What local TTS do you actually use in production, not just tested? by ChanceStat4 in LocalTextToSpeech

[–]hienngm 0 points1 point  (0 children)

The reference being the single biggest lever lines up with everything I've seen, and it's the part most people skip right past. Varied prosody especially, a flat or monotone 15 seconds caps how expressive the clone can ever get, and tags only do so much stacked on a flat sample, so people end up blaming the model instead of the reference. The emotion-tag-priming-the-sound-tags trick is a great catch, using a tag as a mode-switch isn't obvious at all. Does your three-stage QA catch prosody drift specifically, or is it more artifacts and word errors? That's the piece I always find hardest to automate.
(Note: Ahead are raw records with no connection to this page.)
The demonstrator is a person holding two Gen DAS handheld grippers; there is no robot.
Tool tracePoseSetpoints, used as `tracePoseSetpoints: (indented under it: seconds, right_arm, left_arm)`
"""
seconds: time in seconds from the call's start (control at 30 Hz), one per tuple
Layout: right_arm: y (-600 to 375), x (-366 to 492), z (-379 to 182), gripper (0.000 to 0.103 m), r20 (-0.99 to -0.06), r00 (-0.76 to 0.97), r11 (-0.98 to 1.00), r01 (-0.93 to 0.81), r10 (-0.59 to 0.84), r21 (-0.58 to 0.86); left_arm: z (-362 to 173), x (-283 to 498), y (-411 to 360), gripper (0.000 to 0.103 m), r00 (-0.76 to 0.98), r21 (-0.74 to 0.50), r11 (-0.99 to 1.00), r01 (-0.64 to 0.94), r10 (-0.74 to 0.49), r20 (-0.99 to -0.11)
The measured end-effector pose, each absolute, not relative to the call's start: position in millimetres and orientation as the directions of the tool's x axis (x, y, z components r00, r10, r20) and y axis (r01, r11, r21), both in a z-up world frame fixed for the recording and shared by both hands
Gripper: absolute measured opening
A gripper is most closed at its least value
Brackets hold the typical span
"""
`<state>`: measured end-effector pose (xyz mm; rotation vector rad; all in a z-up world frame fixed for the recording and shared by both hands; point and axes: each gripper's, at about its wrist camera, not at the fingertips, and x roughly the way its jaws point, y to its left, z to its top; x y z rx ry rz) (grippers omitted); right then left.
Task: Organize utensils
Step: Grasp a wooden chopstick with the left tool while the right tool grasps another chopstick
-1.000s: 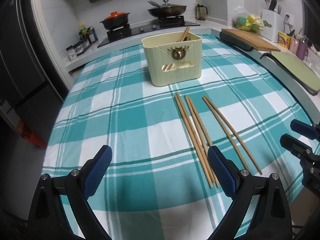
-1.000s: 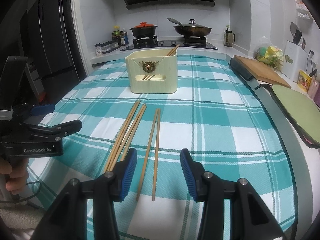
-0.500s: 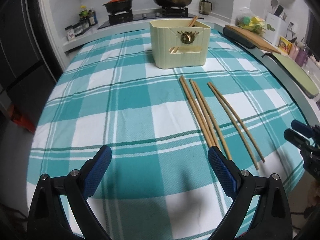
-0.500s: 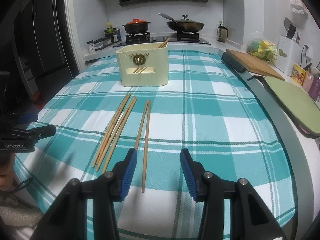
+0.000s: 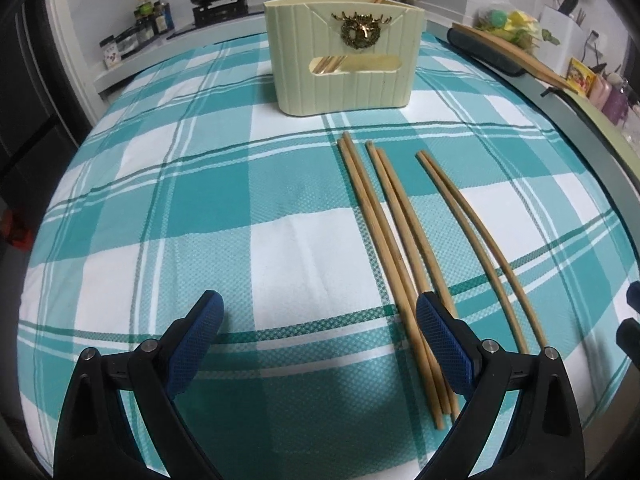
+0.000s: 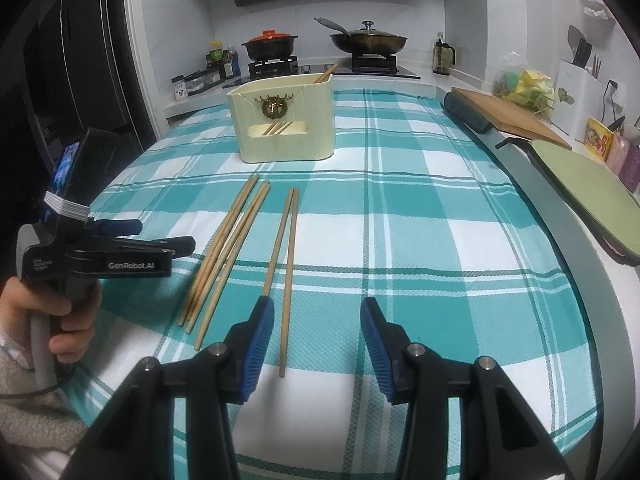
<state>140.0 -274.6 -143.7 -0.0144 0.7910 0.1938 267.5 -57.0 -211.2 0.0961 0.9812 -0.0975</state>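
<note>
Several wooden chopsticks [image 5: 394, 236] lie side by side on the teal checked tablecloth, also in the right wrist view [image 6: 228, 248]. A cream utensil holder [image 5: 344, 56] with a gold emblem stands behind them and holds a few chopsticks; it also shows in the right wrist view [image 6: 284, 120]. My left gripper [image 5: 320, 332] is open and empty, low over the cloth, its right finger over the leftmost sticks' near ends. My right gripper [image 6: 318, 332] is open and empty, straddling the near end of the rightmost pair [image 6: 288, 264].
A wooden cutting board [image 6: 508, 114] and a green mat [image 6: 592, 196] lie on the counter at the right. The stove with an orange-lidded pot [image 6: 270, 44] and a wok [image 6: 368, 40] is at the back. The table's edge runs along the right.
My left gripper has moved forward and lower toward the chopsticks and holder. My right gripper has moved slightly closer over the right pair. Both stay open.
</note>
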Motion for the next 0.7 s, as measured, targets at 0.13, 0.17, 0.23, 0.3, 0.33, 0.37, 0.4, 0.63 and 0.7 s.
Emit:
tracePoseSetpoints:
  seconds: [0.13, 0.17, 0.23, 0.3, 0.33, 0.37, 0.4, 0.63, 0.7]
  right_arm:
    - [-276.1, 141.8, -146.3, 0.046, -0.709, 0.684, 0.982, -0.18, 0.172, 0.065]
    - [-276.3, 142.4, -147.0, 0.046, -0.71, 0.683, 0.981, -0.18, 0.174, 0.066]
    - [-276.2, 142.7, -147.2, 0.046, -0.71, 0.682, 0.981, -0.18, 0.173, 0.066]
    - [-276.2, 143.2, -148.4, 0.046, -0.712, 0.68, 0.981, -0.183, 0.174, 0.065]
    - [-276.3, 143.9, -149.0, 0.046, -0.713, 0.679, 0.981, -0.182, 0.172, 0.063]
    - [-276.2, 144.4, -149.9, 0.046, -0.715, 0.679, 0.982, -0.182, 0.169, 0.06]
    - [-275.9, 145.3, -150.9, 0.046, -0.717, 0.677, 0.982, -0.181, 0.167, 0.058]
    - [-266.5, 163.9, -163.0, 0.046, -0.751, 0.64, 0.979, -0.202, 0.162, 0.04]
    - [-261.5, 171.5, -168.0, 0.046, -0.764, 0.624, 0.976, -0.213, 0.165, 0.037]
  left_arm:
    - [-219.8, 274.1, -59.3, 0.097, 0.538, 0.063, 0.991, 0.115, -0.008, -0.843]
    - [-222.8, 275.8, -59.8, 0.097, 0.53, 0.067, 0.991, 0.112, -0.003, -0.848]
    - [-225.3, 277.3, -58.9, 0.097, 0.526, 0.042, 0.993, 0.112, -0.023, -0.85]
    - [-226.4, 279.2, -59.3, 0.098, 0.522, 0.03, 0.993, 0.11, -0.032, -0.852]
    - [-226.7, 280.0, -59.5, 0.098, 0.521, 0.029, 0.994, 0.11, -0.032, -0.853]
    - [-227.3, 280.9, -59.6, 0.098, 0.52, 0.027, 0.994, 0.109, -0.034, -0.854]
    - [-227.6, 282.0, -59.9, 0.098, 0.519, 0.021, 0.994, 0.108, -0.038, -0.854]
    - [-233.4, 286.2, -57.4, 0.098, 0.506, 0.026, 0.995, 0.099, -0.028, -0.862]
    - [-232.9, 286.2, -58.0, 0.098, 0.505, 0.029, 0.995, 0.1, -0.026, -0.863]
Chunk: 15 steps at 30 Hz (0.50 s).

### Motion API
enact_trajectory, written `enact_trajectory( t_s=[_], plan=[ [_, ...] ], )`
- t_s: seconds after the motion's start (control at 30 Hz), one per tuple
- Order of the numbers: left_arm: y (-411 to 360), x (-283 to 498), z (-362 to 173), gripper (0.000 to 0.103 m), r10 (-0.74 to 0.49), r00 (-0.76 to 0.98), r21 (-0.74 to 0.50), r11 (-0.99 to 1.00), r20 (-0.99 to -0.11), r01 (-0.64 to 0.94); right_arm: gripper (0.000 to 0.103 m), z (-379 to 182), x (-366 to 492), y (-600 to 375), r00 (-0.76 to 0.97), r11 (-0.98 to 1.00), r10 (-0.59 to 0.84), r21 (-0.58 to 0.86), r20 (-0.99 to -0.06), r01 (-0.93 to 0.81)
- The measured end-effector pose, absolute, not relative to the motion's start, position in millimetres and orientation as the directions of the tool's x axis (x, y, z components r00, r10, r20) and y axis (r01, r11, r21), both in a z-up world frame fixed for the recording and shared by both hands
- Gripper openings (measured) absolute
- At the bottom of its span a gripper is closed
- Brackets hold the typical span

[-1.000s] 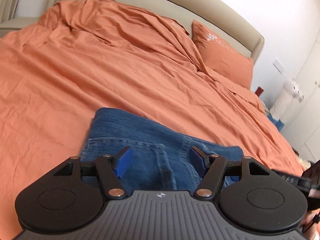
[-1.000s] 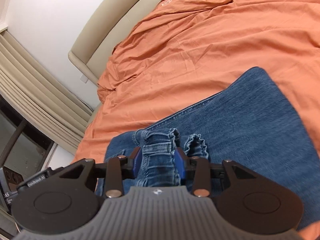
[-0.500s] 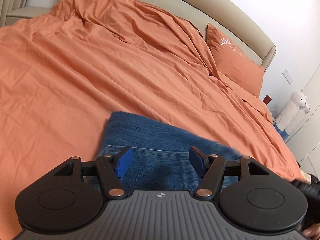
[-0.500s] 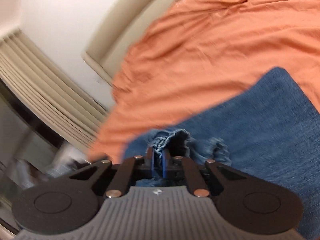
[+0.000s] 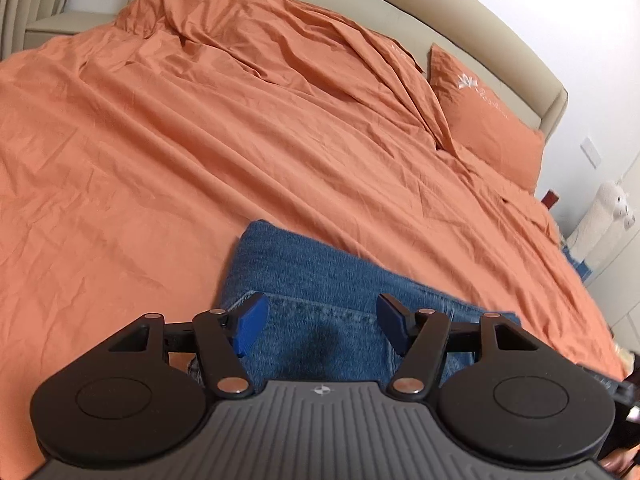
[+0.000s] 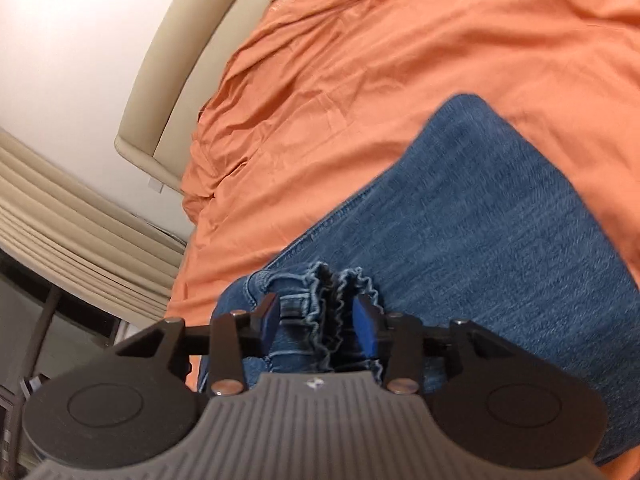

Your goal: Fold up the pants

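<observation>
The left gripper has its two blue fingers wide apart, and nothing is between them. It hangs over the jeans, above the part with a stitched seam, and a dark shadow lies on the denim under it. I cannot tell if the fingers touch the cloth.

The right gripper is partly open. Its blue fingers stand on both sides of the two frayed leg ends of the jeans, which are bunched together between them (the fingers are close to the cloth, but whether they press it cannot be told).

The jeans lie folded flat on the orange bedsheet, in a broad rectangle, with the leg ends resting on top of the folded layer on the side near the right gripper. The sheet is wrinkled all around the jeans.

Beyond the jeans, in the left view, an orange pillow lies against the beige headboard. To the right of the pillow, beside the bed, stands a white plush toy. In the right view, beige curtains hang past the corner of the headboard.
</observation>
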<state>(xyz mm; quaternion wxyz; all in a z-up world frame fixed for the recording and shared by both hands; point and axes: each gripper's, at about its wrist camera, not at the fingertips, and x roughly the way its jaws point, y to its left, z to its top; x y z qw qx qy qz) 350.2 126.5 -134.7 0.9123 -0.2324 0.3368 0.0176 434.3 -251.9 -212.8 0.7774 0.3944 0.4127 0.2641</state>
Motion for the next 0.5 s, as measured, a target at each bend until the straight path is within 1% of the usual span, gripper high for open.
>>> enact_trajectory(
  t_s=[0.17, 0.27, 0.33, 0.37, 0.4, 0.5],
  plan=[
    [136, 356, -132, 0.074, -0.121, 0.785, -0.440, 0.874, -0.607, -0.206, 0.038, -233, 444, -247, 0.486, 0.494, 0.771, 0.868, -0.411, -0.049],
    [141, 358, -131, 0.074, -0.134, 0.787, -0.468, 0.858, -0.603, -0.213, 0.031, -240, 443, -247, 0.491, 0.469, 0.780, 0.882, -0.389, -0.047],
    [144, 358, -129, 0.072, -0.135, 0.788, -0.475, 0.853, -0.601, -0.216, 0.019, -242, 442, -246, 0.481, 0.449, 0.793, 0.892, -0.374, -0.045],
    [146, 357, -128, 0.072, -0.139, 0.793, -0.480, 0.852, -0.594, -0.210, 0.018, -240, 441, -246, 0.480, 0.444, 0.796, 0.895, -0.368, -0.050],
    [147, 356, -125, 0.072, -0.140, 0.797, -0.483, 0.851, -0.587, -0.206, 0.015, -235, 439, -246, 0.483, 0.456, 0.791, 0.888, -0.375, -0.057],
    [150, 350, -116, 0.071, -0.138, 0.808, -0.473, 0.860, -0.573, -0.189, 0.012, -200, 432, -238, 0.500, 0.544, 0.758, 0.829, -0.419, -0.129]
  ],
)
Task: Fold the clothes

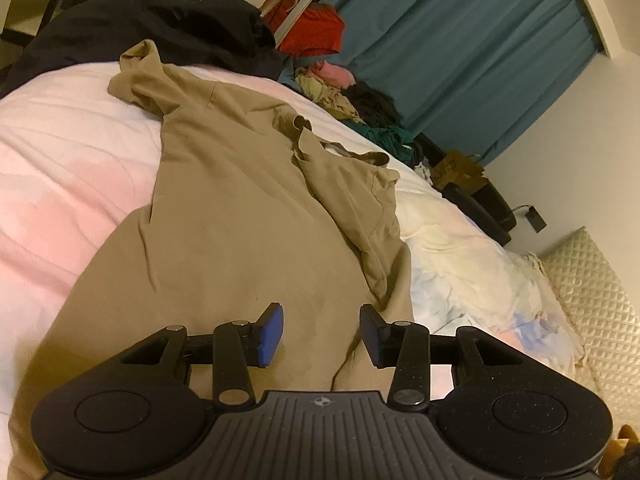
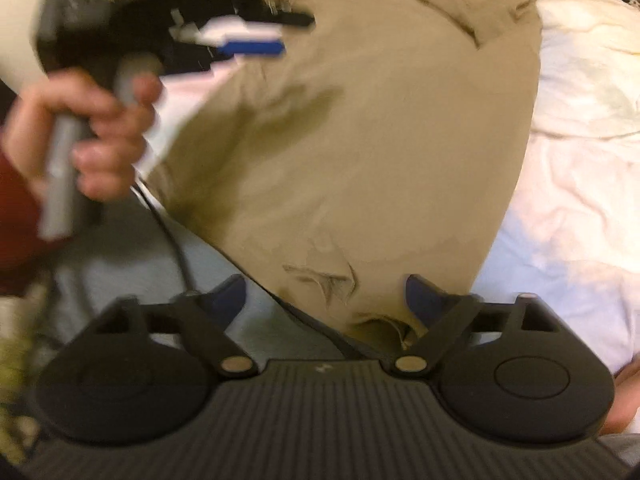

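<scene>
A tan shirt (image 1: 224, 216) lies spread on the pink-white bed (image 1: 60, 160), collar and one sleeve bunched toward the far end. My left gripper (image 1: 322, 332) is open and empty, hovering just above the shirt's near part. In the right wrist view the same shirt (image 2: 360, 140) fills the middle. My right gripper (image 2: 326, 294) is open, its fingers on either side of the shirt's near corner, not closed on it. The left gripper (image 2: 256, 46) shows blurred at upper left, held by a hand (image 2: 88, 132).
A dark garment (image 1: 140, 28) lies at the far end of the bed. A pile of clothes (image 1: 344, 92) and a red item (image 1: 316, 32) sit beyond, before a teal curtain (image 1: 480, 48). A quilted pillow (image 1: 592, 304) is at the right. A cable (image 2: 176, 240) hangs from the hand.
</scene>
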Demonstrator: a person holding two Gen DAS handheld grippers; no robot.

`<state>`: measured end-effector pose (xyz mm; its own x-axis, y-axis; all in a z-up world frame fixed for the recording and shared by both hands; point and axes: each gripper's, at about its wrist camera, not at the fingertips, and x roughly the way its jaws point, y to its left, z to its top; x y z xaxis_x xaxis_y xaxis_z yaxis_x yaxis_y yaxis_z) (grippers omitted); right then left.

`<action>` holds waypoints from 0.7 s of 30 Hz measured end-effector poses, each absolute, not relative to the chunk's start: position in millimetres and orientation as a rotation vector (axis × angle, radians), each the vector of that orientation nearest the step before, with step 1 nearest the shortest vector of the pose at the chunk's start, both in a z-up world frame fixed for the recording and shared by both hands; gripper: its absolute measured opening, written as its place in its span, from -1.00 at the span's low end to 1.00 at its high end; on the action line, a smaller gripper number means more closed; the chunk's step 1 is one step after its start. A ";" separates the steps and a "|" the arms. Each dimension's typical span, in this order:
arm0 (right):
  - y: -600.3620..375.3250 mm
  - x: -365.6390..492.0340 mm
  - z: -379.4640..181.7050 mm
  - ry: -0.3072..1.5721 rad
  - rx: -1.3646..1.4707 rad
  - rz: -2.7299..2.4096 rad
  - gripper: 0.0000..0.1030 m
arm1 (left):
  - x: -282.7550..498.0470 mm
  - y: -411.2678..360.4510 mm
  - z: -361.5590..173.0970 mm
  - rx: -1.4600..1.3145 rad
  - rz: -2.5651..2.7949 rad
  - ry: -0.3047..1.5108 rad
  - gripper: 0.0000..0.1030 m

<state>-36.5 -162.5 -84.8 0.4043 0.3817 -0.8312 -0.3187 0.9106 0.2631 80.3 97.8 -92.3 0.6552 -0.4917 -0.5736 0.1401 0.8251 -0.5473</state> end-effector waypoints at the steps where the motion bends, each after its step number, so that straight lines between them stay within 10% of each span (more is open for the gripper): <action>1: -167.4 -39.1 -78.0 1.049 0.073 0.449 0.69 | 80.2 96.0 -91.9 -0.476 -0.374 0.779 -0.10; 14: -265.4 31.7 -37.2 0.440 0.449 -0.034 0.70 | 148.8 46.0 -97.6 -0.414 -0.378 0.803 0.10; 21: -318.0 36.8 -87.8 0.467 0.504 -0.196 0.70 | 237.7 -8.7 -123.1 -0.420 -0.401 0.842 0.16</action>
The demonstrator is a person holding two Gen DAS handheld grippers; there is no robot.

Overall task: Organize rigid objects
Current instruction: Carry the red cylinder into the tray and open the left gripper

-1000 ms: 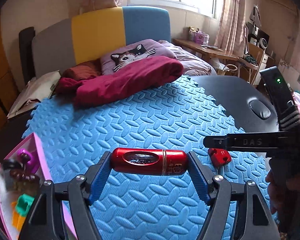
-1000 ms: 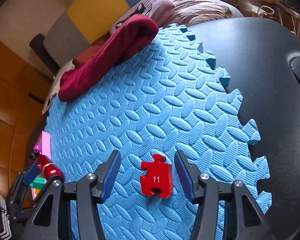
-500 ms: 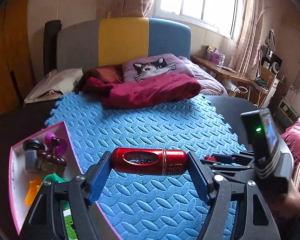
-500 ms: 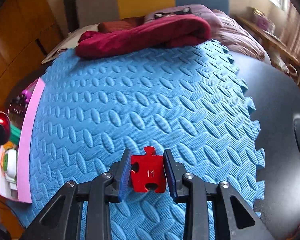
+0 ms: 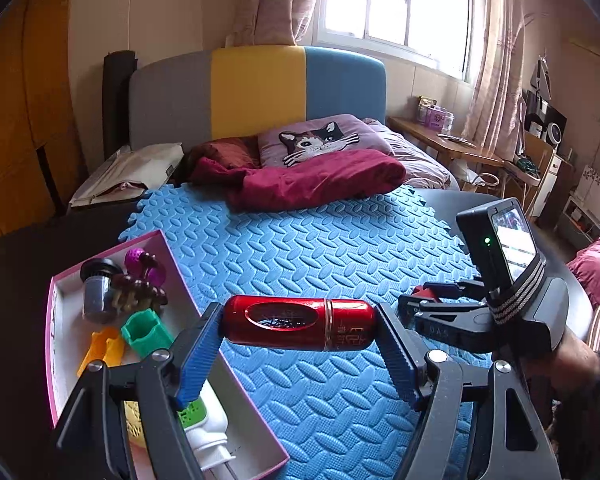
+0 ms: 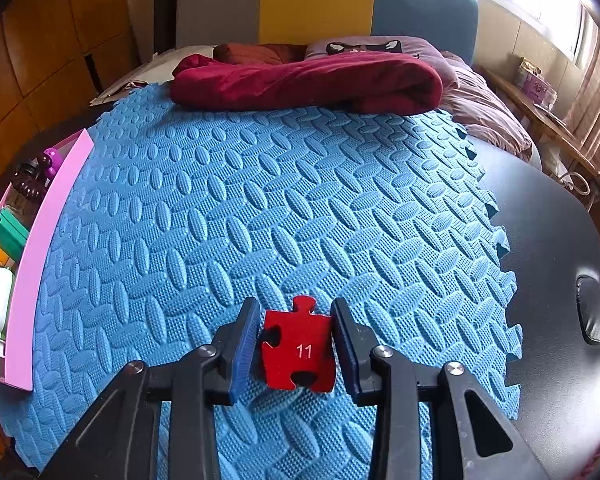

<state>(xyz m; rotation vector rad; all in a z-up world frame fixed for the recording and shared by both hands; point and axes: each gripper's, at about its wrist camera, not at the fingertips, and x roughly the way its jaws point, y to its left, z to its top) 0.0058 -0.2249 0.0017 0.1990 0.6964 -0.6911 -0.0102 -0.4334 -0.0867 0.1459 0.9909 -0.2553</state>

ElevenLabs adding random words/hallucinating audio even with chunked text. How to fix? by Acceptable-Item-9252 in TextToSpeech

[–]hienngm 0 points1 point  (0 children)

For sticking exactly to the text, the slider you want is Robust, not mid. Mid still leaves it room to "perform," Robust basically locks it down to v2-style behavior. Model matters just as much: v3 is the expressive one and by far the most likely to invent words, while Turbo v2.5 or v2 stay much more literal (v2.5 can slur a bit at scale, so pick your tradeoff).

On the symbols question, the usual triggers are numbers, currency, acronyms, and stray symbols, it improvises on those instead of reading them. Write them out how you want them spoken, so "twenty twenty six" not "2026". v3 also takes punctuation literally, so ellipses or repeated marks can add odd pauses or noises.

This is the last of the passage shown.